8. Tag
26. Oktober 2005
Chame – Pisang
Chame, 2651 m – Pisang, 3353 m (4.30 Std.)
Heute überschreiten wir die erste "magische Grenze", die
3000-m-Höhenlinie. Zunächst geht es am rechten Ufer in 1.30
Std. auf einem spektakulären Weg entlang eines Steilhangs, dann
einer Felswand hinauf nach Bratang, 2950 m. Dort überqueren wir
den Fluß und steigen im Wald steil hinauf über Hunbato in
flachere Gefilde.

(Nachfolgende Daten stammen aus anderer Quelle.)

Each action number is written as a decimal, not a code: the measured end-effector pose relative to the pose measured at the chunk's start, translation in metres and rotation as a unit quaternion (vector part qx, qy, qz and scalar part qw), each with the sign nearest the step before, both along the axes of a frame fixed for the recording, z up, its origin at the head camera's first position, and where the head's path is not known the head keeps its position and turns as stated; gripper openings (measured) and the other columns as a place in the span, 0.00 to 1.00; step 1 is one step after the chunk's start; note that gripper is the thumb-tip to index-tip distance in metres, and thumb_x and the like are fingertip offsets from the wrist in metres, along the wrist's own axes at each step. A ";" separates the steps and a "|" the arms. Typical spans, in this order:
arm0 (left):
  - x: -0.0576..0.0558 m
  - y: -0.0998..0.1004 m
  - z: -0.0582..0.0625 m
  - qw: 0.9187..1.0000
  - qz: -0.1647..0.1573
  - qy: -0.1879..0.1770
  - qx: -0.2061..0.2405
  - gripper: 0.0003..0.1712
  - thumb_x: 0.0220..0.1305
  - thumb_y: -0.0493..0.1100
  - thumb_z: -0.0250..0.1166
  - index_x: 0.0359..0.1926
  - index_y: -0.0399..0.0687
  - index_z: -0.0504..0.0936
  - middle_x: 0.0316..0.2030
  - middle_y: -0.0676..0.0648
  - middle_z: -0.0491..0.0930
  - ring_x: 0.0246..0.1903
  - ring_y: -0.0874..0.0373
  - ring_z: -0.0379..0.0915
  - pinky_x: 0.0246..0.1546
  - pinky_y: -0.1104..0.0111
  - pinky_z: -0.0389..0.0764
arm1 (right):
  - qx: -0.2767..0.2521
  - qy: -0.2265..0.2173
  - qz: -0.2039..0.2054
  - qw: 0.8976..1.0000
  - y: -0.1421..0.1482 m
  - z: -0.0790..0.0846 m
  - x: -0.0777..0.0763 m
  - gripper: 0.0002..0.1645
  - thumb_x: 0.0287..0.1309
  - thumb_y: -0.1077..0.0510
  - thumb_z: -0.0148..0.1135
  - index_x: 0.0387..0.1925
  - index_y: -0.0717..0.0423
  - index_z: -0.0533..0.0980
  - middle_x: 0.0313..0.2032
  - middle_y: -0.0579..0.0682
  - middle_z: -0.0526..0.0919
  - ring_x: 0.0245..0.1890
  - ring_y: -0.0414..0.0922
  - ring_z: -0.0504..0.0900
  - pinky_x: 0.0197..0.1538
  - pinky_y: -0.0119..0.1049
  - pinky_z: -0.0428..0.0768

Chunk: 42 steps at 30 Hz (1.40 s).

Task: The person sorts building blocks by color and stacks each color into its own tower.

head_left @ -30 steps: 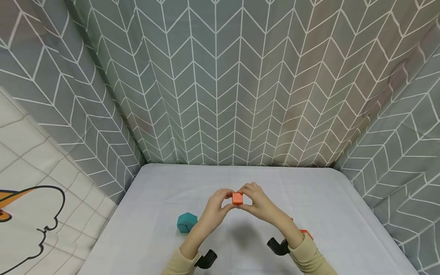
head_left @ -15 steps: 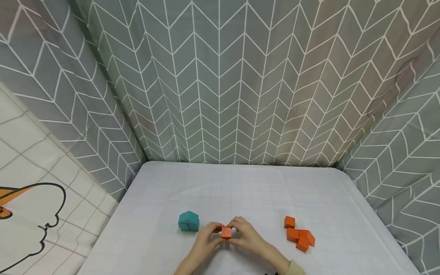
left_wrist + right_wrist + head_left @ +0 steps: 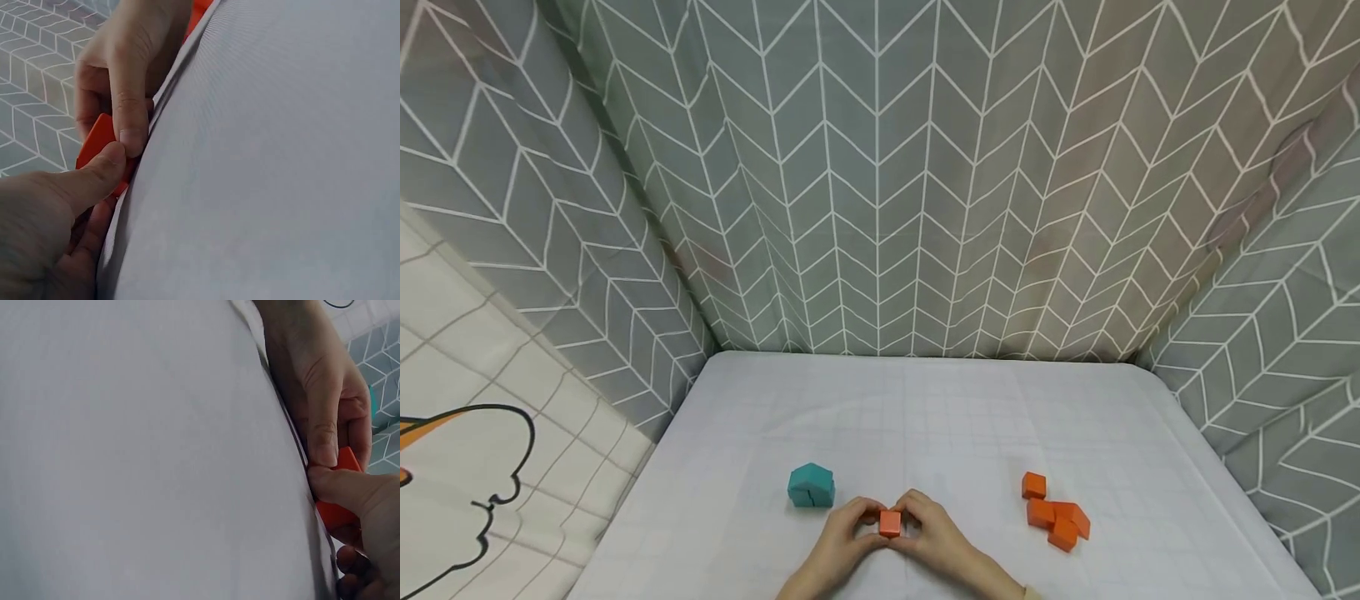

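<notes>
An orange block [image 3: 890,523] is between my two hands at the front middle of the table, its square face showing in the head view. From the left side my left hand [image 3: 841,543] pinches it with thumb and fingers. My right hand [image 3: 938,542] pinches it from the right. The left wrist view shows both thumbs side by side on the orange block [image 3: 95,142], close to the white cloth. In the right wrist view the fingers cover part of the orange block [image 3: 336,514], which lies right at the cloth.
A teal house-shaped block [image 3: 811,486], with seams across its front, stands left of the hands. To the right are a loose orange cube [image 3: 1033,485] and a cluster of orange blocks [image 3: 1063,534]. White cloth [image 3: 955,417] covers the table; patterned curtains [image 3: 895,208] hang behind it.
Both hands have come down and nearer the body with the orange block between them, mostly in the first half second. The orange blocks at right, earlier largely behind the right arm, now show.
</notes>
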<state>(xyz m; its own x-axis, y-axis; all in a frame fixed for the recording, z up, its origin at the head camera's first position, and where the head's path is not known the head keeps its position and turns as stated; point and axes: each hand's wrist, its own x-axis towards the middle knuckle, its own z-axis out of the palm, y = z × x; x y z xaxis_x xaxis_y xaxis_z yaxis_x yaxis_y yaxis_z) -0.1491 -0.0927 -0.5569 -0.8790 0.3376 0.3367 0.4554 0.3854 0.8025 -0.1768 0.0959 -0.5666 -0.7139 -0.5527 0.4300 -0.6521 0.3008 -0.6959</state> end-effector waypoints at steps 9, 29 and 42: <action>-0.005 -0.002 -0.020 1.000 0.006 0.007 -0.006 0.19 0.49 0.46 0.66 0.43 0.48 0.75 0.39 0.51 0.78 0.39 0.61 0.75 0.41 0.68 0.78 | -0.043 0.039 -0.010 0.998 -0.003 -0.015 0.001 0.17 0.40 0.57 0.71 0.35 0.53 0.75 0.31 0.45 0.74 0.25 0.42 0.69 0.28 0.18 0.66; -0.007 -0.002 -0.020 1.000 -0.002 0.021 0.008 0.20 0.48 0.48 0.67 0.42 0.47 0.75 0.39 0.53 0.77 0.38 0.64 0.74 0.41 0.72 0.78 | -0.019 0.007 -0.014 1.000 -0.001 -0.008 0.000 0.16 0.44 0.52 0.69 0.36 0.49 0.75 0.32 0.39 0.73 0.27 0.37 0.68 0.27 0.22 0.70; -0.007 -0.003 -0.019 1.000 -0.003 0.013 -0.005 0.20 0.49 0.47 0.67 0.43 0.47 0.74 0.40 0.53 0.77 0.39 0.64 0.73 0.41 0.71 0.78 | -0.021 0.011 -0.016 1.000 -0.001 -0.009 -0.001 0.16 0.43 0.53 0.70 0.36 0.50 0.75 0.31 0.40 0.73 0.27 0.37 0.68 0.27 0.22 0.69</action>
<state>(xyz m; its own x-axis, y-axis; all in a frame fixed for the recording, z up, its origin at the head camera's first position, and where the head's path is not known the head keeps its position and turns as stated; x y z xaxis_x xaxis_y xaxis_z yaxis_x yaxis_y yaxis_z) -0.1565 -0.0954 -0.5756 -0.8676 0.3465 0.3566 0.4789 0.3895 0.7867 -0.1773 0.0950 -0.5760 -0.7200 -0.5117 0.4687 -0.6589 0.2922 -0.6932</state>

Durch einen arg dezimierten Bergwald gelangen wir
schliesslich nach Pisang, 3353 m, 3 Std, großes Dorf mit
Flachdachhäusern, ein Dorfteil befindet sich am Hang oben.
Tagebuch:
Sind schon 13:00 Uhr in Pisang eingetroffen - es war also keine besonders schwere Etappe.
In der Nacht davor hatte ich aber mit Durchfall zu tun, der zum Glück in den Morgenstunden
abgeklungen war. Was war nur schlecht gewesen? Zum Frühstück nur Chiabatta gegessen
und - Shiva sei dank - hat sich alles wieder beruhigt.

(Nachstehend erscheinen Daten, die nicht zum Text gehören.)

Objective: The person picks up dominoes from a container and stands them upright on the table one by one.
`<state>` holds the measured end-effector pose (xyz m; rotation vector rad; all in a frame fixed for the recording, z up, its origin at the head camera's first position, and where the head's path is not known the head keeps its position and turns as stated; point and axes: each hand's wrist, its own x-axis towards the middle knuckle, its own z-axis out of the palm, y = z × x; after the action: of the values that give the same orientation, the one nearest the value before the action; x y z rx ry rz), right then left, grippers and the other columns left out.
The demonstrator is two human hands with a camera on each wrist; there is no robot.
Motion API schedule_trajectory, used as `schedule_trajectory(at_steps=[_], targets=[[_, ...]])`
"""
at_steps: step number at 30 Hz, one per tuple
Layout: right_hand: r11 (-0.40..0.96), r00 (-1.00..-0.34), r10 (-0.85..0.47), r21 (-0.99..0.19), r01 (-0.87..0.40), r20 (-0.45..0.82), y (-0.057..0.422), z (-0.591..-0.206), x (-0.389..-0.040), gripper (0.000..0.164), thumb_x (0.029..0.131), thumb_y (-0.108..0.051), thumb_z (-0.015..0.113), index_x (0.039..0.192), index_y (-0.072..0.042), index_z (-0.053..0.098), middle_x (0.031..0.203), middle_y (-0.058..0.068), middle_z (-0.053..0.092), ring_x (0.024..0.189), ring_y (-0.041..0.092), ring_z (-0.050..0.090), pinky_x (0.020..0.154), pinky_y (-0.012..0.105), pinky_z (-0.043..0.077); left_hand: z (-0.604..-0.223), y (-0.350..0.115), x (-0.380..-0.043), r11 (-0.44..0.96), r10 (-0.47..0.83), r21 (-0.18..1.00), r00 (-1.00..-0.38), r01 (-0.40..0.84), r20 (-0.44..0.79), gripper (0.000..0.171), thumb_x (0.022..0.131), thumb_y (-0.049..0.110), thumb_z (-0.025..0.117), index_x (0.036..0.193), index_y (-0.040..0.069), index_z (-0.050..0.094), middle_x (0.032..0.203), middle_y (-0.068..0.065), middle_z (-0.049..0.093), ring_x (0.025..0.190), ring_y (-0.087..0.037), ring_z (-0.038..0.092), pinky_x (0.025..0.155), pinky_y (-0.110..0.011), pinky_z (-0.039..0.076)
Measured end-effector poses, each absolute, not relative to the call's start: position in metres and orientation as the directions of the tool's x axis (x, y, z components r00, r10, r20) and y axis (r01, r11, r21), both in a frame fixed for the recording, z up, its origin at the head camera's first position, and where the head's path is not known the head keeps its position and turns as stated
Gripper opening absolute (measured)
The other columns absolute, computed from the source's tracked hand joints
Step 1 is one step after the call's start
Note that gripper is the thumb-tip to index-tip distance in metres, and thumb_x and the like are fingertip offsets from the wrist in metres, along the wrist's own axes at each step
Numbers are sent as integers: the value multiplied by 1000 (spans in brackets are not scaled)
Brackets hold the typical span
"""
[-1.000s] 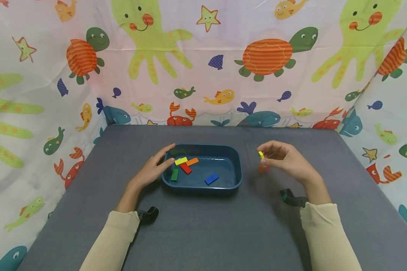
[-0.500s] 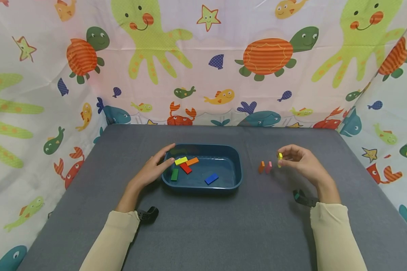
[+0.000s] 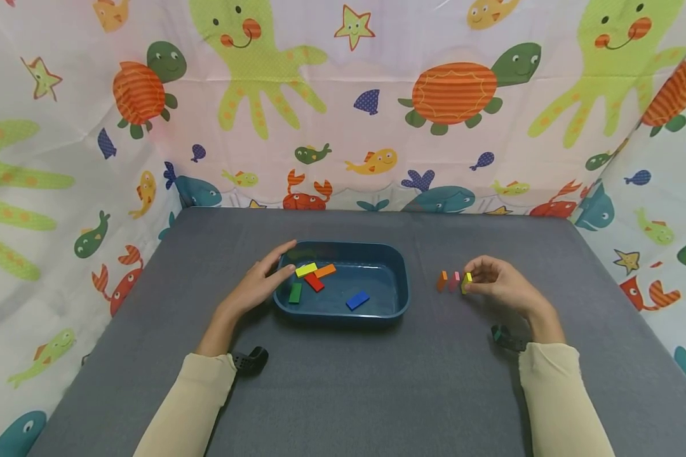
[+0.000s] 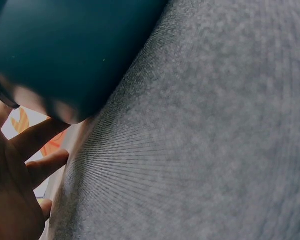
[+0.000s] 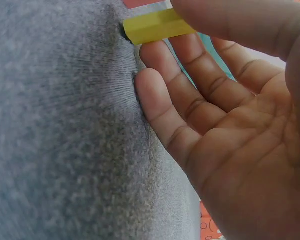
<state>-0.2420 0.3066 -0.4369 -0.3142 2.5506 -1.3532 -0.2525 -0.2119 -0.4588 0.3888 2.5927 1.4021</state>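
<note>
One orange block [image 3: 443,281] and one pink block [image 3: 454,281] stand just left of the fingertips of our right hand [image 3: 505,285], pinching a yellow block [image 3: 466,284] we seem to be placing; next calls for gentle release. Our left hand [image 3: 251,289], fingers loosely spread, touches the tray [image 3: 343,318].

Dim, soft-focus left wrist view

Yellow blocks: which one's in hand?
The upright yellow block beside the pink block: the right hand pinches it. The other yellow block lies inside the tray, at its left end.
</note>
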Motion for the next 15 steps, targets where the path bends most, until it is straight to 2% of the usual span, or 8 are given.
schedule_trajectory(at_steps=[4,10,15], targets=[[563,-948,-300,-822,-87,-105,306,-437,-243,31,93,-10,73,119,1,60,116,18,65,100,14,63,82,22,54,-458,-212,-252,517,316,841,-949,158,-16,60,104,50,51,159,42,29,170,1,24,156,-42,21,119,-75,14],[553,-944,-312,-829,-87,-110,307,-438,-243,32,92,-8,73,119,1,59,117,19,64,102,17,63,84,21,53,-459,-212,-253,519,304,844,-952,138,-31,59,102,54,52,157,46,30,170,4,25,157,-39,21,118,-72,21],[545,-941,-319,-834,-82,-116,308,-440,-243,35,92,-8,73,122,1,58,119,20,64,103,14,63,84,21,53,-460,-212,-254,522,299,842,-953,132,-36,58,103,52,52,157,46,30,169,4,25,157,-39,21,118,-73,21]])
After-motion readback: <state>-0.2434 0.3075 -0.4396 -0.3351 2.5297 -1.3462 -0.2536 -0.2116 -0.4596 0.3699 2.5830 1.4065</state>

Unterwegs auf einer verschneiten Lichtung gab es in einer Backery Kaffee
(also Milchkaffe - wie der Berliner sagt) und Zimtschnecke - köstlich.

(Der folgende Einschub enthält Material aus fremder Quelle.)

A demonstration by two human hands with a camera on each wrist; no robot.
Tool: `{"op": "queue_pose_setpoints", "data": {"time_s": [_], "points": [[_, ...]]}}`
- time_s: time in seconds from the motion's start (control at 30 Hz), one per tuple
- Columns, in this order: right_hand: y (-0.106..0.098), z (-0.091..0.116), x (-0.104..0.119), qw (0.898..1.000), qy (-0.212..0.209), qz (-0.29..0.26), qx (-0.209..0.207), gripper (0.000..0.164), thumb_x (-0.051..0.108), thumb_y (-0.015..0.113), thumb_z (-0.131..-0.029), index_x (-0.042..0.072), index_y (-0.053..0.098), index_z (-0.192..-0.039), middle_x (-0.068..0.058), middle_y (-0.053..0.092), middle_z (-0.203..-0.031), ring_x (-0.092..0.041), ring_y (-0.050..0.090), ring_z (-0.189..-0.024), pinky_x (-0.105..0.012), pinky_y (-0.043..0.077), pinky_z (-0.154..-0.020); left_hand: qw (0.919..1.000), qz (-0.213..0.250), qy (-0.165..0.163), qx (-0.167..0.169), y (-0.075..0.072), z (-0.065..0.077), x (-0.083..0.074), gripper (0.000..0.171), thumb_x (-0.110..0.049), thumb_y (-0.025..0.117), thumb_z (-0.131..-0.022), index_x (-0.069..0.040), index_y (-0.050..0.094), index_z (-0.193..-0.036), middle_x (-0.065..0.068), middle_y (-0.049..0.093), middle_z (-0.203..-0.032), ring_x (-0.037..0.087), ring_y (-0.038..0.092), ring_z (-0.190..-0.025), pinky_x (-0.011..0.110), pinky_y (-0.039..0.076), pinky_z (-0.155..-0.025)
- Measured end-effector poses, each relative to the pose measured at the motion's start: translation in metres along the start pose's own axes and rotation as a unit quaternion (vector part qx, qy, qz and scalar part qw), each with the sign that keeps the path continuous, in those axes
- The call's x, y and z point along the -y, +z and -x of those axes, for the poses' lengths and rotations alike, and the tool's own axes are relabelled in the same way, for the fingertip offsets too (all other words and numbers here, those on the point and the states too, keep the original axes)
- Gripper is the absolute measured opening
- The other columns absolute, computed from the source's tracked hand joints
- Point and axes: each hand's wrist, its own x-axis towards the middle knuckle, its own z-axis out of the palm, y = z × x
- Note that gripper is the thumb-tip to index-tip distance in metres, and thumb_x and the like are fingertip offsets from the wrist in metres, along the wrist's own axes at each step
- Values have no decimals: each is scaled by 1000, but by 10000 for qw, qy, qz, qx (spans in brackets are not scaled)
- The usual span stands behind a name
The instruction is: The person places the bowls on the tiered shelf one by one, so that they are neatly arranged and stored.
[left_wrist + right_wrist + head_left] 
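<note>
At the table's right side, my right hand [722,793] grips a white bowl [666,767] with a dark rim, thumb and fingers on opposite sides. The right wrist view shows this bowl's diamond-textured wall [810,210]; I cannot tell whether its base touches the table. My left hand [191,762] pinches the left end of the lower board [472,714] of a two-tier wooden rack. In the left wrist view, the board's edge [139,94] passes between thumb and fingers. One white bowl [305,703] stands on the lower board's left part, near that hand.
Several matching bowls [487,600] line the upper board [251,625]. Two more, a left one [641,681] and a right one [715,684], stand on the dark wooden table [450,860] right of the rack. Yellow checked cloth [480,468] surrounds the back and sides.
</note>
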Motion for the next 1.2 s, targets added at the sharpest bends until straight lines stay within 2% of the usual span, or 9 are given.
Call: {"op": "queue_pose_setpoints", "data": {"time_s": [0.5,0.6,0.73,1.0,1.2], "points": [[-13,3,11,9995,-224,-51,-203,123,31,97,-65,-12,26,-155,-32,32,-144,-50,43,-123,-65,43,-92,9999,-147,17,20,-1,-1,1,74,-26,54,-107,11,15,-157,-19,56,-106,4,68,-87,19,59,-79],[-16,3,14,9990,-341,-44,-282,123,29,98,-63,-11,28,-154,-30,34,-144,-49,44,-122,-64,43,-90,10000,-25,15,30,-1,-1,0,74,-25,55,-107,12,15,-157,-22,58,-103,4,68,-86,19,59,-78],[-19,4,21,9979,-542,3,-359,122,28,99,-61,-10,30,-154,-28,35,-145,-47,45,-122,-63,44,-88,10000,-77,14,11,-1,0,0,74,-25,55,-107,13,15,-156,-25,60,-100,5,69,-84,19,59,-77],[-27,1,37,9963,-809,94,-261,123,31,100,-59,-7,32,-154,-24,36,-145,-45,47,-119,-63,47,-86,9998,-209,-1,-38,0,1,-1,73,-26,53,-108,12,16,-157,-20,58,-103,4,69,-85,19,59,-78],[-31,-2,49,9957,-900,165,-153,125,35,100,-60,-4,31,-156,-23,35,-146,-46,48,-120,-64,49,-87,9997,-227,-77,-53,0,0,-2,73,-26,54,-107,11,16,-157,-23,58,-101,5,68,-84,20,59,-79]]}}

Da wir sehr zeitig in Pisang waren - machten wir noch einen kleinen Ausflug
ins tibetanische Kloster von Upper-Pisang. Das ist noch ganz neu - 2 Jahre alt.
Zur Akklimatisierung sind wir noch höher gestiegen und haben dort 1/2 Stunde den Bick in die Ferne genossen. Nach der Devise "walk high, sleep low".